This isn't (yet) properly/fully async. The IDs are computed "async" but the returned Futures are often just immediately .get()'d. However, they are computed using a Caffeine AsyncLoadingCache very similarly to how the TargetConnectionManager works, and they are in fact computed using the executeConnectedTaskAsync from the connection manager. The metadata manager addTargetDiscoveryListener hook also pushes off its work onto worker threads from the ForkJoinPool so that the notifying thread (which could be the JDP listener thread, or an HTTP webserver thread from a Custom Target or Discovery API request) is not blocked on that task, which performs file I/O and potentially also opens a JMX connection to the target application.
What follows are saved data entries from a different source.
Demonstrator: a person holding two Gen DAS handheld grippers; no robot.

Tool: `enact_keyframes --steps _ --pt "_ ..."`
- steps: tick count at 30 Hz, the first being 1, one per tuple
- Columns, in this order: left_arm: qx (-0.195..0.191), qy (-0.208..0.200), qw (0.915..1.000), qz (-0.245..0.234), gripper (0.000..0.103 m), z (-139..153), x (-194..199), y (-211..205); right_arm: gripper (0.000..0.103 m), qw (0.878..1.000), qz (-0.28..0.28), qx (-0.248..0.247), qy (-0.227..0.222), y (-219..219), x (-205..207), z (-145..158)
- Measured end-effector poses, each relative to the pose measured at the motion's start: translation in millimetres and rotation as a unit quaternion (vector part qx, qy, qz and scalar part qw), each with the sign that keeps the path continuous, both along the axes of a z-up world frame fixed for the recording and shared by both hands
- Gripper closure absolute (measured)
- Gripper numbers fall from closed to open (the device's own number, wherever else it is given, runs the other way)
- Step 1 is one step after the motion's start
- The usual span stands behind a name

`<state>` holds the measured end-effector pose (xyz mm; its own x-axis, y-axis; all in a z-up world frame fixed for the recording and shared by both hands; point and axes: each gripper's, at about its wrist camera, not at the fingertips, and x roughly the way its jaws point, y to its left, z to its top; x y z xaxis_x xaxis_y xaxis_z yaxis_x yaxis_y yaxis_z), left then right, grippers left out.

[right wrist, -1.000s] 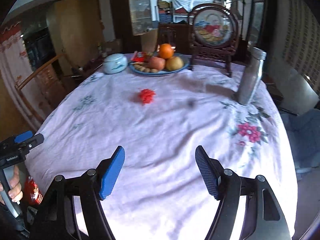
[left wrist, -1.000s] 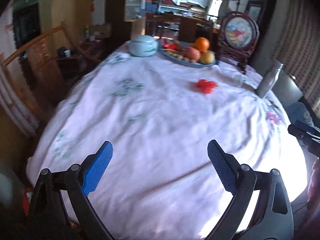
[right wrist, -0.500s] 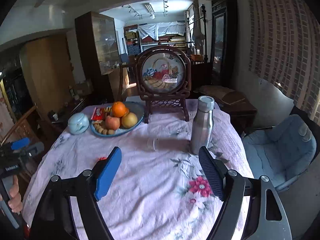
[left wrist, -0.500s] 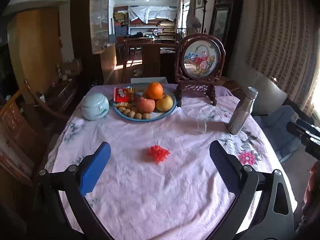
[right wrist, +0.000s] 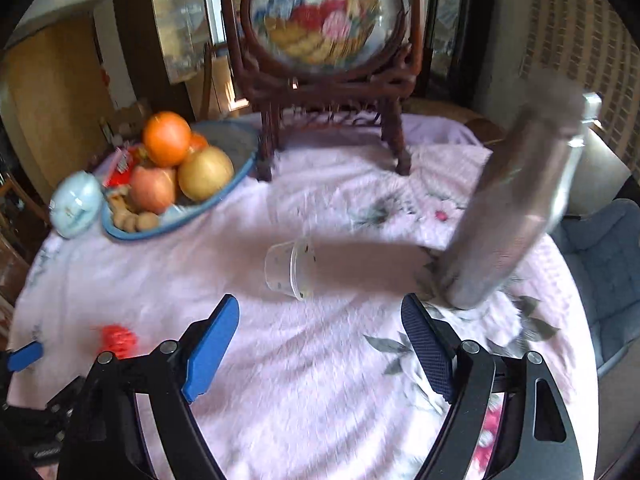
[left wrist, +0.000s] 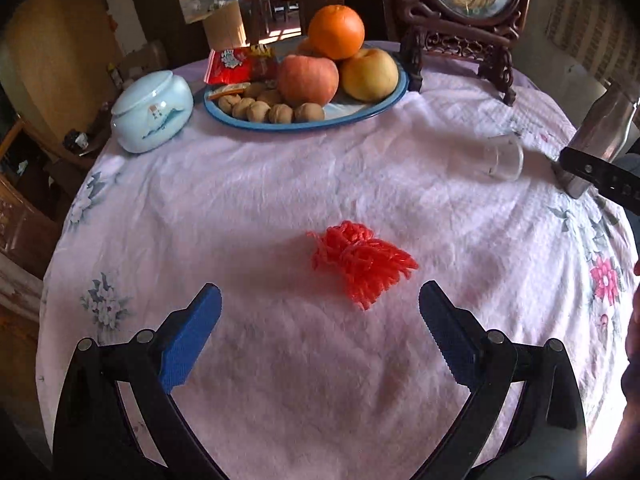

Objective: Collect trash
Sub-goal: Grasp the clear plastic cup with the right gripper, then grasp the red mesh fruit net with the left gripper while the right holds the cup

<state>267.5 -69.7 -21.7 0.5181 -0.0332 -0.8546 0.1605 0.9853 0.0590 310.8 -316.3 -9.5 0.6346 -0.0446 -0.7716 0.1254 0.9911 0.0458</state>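
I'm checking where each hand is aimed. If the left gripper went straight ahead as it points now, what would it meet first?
Most likely the red mesh scrap, lying just beyond the open left gripper, slightly right of centre; depth is uncertain.

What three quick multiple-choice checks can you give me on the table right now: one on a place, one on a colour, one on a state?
1. Where is the red mesh scrap?
A. On the fruit plate
B. On the tablecloth ahead of the left gripper
C. Inside the cup

2. What colour is the rim of the fruit plate?
A. Blue
B. Green
C. Yellow

3. How does the clear plastic cup lie?
A. Upright
B. Stacked on the steel bottle
C. Tipped on its side

Answers:
1. B, it lies on bare cloth just beyond the open jaws.
2. A, a blue band runs round its edge.
3. C, it lies sideways ahead of the right gripper, beside the steel bottle.
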Motion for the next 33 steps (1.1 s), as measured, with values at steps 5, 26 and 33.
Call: enact_keyframes --steps 5,26,33 --pt "-0.004 0.009 0.9999 -0.004 0.008 -8.4 8.2 6.3 0.022 1.000 0.002 -0.013 0.025 16.1 40.6 -37.4" --pt "-0.039 0.034 0.9986 0.012 0.008 -18.9 38.9 -19.0 0.072 0.998 0.054 0.022 0.022 7.1 -55.2 -20.7" --pt "-0.042 0.026 0.9985 0.022 0.008 -18.8 43.4 -26.2 0.072 0.996 0.075 0.041 0.022 5.1 -75.3 -19.0"
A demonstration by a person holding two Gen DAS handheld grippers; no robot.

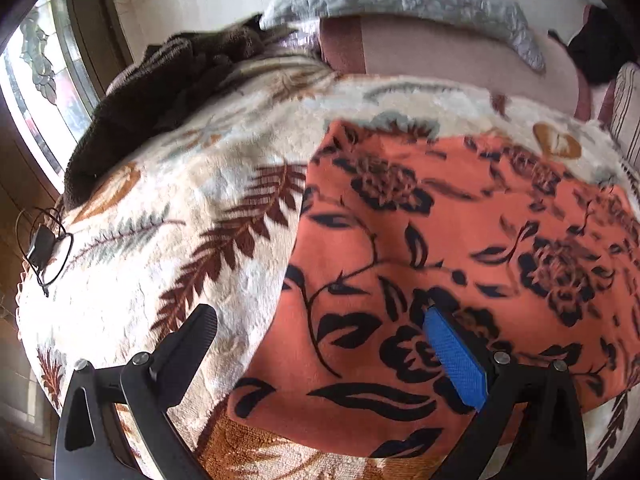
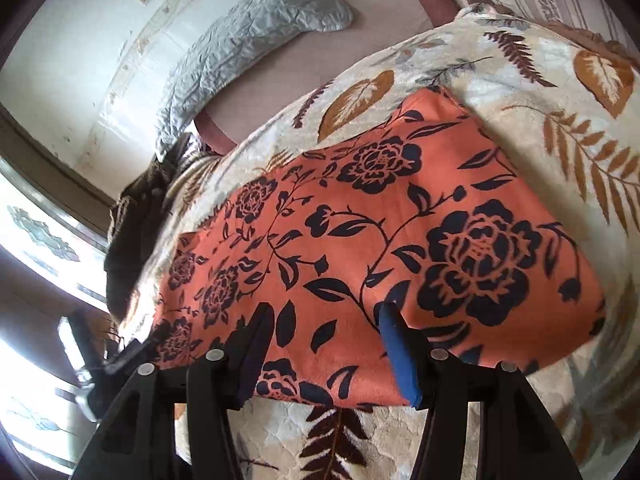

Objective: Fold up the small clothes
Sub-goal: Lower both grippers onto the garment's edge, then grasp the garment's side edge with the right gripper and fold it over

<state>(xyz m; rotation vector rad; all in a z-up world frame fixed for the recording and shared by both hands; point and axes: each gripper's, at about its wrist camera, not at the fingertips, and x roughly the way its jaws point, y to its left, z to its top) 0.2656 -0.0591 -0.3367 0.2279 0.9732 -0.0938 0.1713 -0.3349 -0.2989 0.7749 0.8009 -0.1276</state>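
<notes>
Orange cloth with black flowers [image 2: 380, 240] lies flat on the bed's cream leaf-print blanket [image 1: 168, 216]. Left gripper [image 1: 316, 324] straddles the cloth's left edge, jaws wide apart, nothing clamped. Right gripper [image 2: 324, 320] sits over the near edge, jaws apart, nothing between them. Brown garment [image 1: 152, 92] heaped far left; grey quilted pillow [image 2: 248, 36] beyond.

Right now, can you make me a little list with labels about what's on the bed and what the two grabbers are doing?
cloth: orange cloth with black flowers, lying flat, not yet folded
under it: cream leaf-print blanket
also on bed: dark brown fuzzy cloth, grey quilted pillow
left gripper: jaws open, over the cloth's left edge
right gripper: jaws open, over the cloth's near edge
held: nothing
</notes>
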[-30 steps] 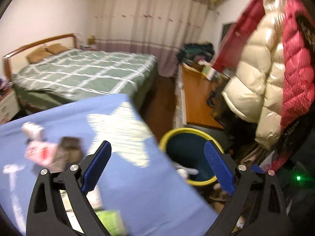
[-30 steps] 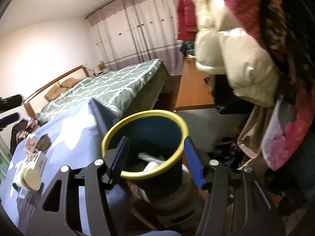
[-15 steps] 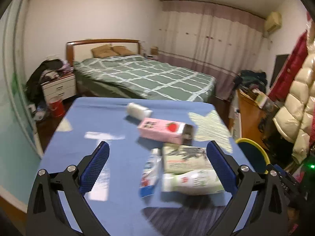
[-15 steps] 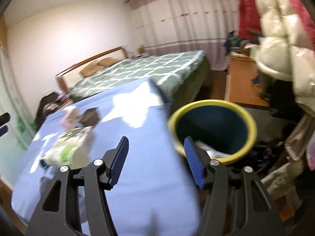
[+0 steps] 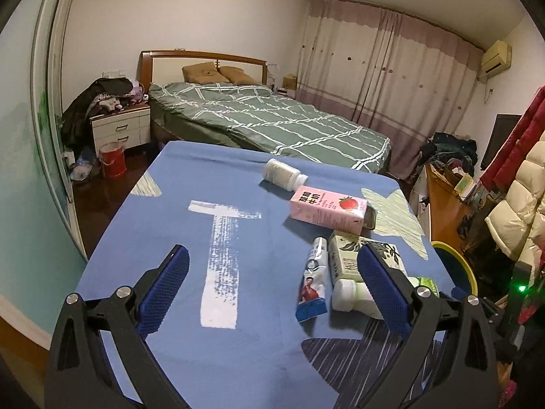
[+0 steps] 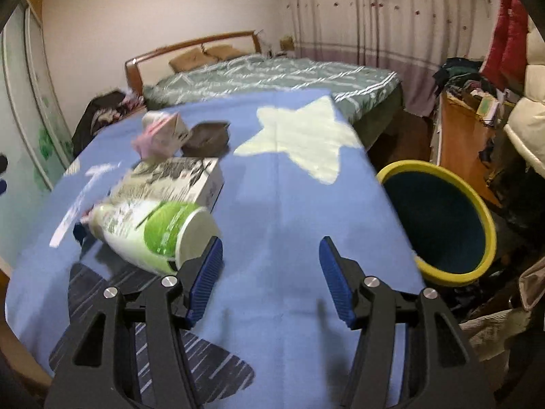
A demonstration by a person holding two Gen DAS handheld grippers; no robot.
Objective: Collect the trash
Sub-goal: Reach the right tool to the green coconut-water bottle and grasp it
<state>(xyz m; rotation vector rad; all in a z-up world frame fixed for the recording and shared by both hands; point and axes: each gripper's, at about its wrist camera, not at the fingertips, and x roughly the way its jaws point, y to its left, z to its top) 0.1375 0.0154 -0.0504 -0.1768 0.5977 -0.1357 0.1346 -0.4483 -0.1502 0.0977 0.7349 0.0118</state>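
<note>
A blue cloth with pale star and letter shapes covers the surface (image 5: 238, 358), and the trash lies on it in a loose cluster, taken here from the pink carton (image 5: 327, 207). The carton lies on its side. Just beyond it, toward the bed (image 5: 272, 122), a small white bottle (image 5: 284, 174) lies on its side. A dark flat tin (image 5: 369, 218) touches the carton's end on the side toward the bin. On the near side of the carton lie a toothpaste tube (image 5: 313, 281) and, next to it, a printed box (image 5: 344, 255). A white bottle with a green label (image 6: 153, 233) lies on its side just in front of the box. The yellow-rimmed bin (image 6: 439, 221) stands on the floor, off the edge of the surface, well apart from the carton.

The left gripper (image 5: 272, 286) hovers over the cloth with its fingers (image 5: 163, 289) spread wide and nothing between them. The right gripper (image 6: 270, 274) also has its fingers (image 6: 206, 277) spread, over bare cloth, with the green-label bottle just beside its left finger; I cannot tell whether they touch.
</note>
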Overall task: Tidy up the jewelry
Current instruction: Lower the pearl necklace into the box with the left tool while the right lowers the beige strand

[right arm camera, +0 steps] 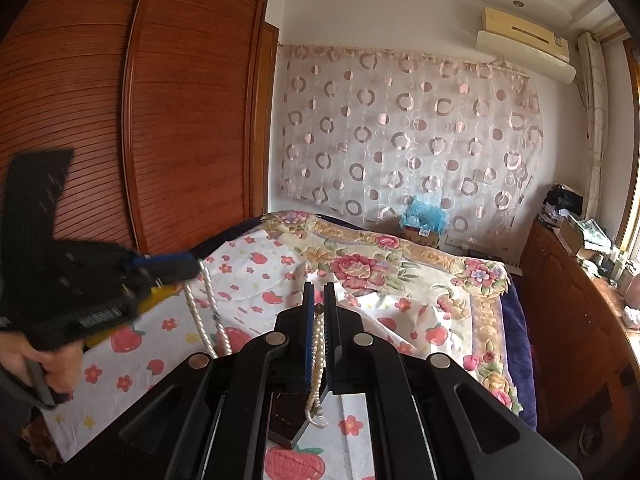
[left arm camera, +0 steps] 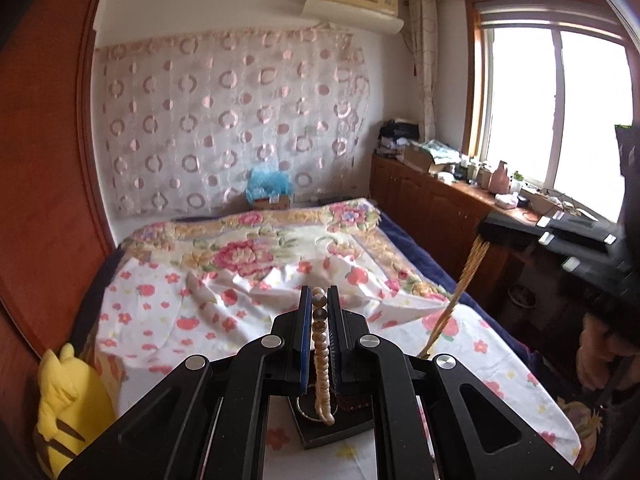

Currently, archived recordings' metadata is not properly restored when Cryostat is restarted. I haven't checked if metadata for active recordings is transferred, either.

@andrewazores
Copy link
Member Author

@maxcao13 this is not ready for proper review just yet (see note at the end of the PR body), but I wanted to get your eyes on this early. I think you're more familiar with the metadata transferring stuff in here than I am - do you see any obvious cause for the broken archive metadata transfer? If not, I'll take the deep dive in to see what/how I broke.

@maxcao13
Copy link
Member

maxcao13 commented Oct 7, 2022

I'll take a look.

@maxcao13
Copy link
Member

maxcao13 commented Oct 7, 2022

There's nothing that seems to be "wrong" from what I see. Seems like the functionality should've been kept the same. Just testing it though, I seem to get some errors with the CredentialsManager?

Exception in thread "ForkJoinPool.commonPool-worker-4" java.lang.NullPointerException
	at java.base/java.util.Objects.requireNonNull(Objects.java:208)
	at org.openjdk.nashorn.internal.runtime.Source$RawData.<init>(Source.java:170)
	at org.openjdk.nashorn.internal.runtime.Source.sourceFor(Source.java:433)
	at org.openjdk.nashorn.internal.runtime.Source.sourceFor(Source.java:444)
	at org.openjdk.nashorn.api.scripting.NashornScriptEngine.makeSource(NashornScriptEngine.java:222)
	at org.openjdk.nashorn.api.scripting.NashornScriptEngine.eval(NashornScriptEngine.java:151)
	at java.scripting/javax.script.AbstractScriptEngine.eval(AbstractScriptEngine.java:231)
	at io.cryostat.rules.MatchExpressionEvaluator.applies(MatchExpressionEvaluator.java:67)
	at io.cryostat.configuration.CredentialsManager.getCredentials(CredentialsManager.java:196)
	at io.cryostat.recordings.RecordingMetadataManager.getConnectionDescriptorWithCredentials(RecordingMetadataManager.java:827)
	at io.cryostat.recordings.RecordingMetadataManager.lambda$accept$8(RecordingMetadataManager.java:405)
	at java.base/java.util.concurrent.ForkJoinTask$RunnableExecuteAction.exec(ForkJoinTask.java:1395)
	at java.base/java.util.concurrent.ForkJoinTask.doExec(ForkJoinTask.java:373)
	at java.base/java.util.concurrent.ForkJoinPool$WorkQueue.topLevelExec(ForkJoinPool.java:1182)
	at java.base/java.util.concurrent.ForkJoinPool.scan(ForkJoinPool.java:1655)
	at java.base/java.util.concurrent.ForkJoinPool.runWorker(ForkJoinPool.java:1622)
	at java.base/java.util.concurrent.ForkJoinWorkerThread.run(ForkJoinWorkerThread.java:165)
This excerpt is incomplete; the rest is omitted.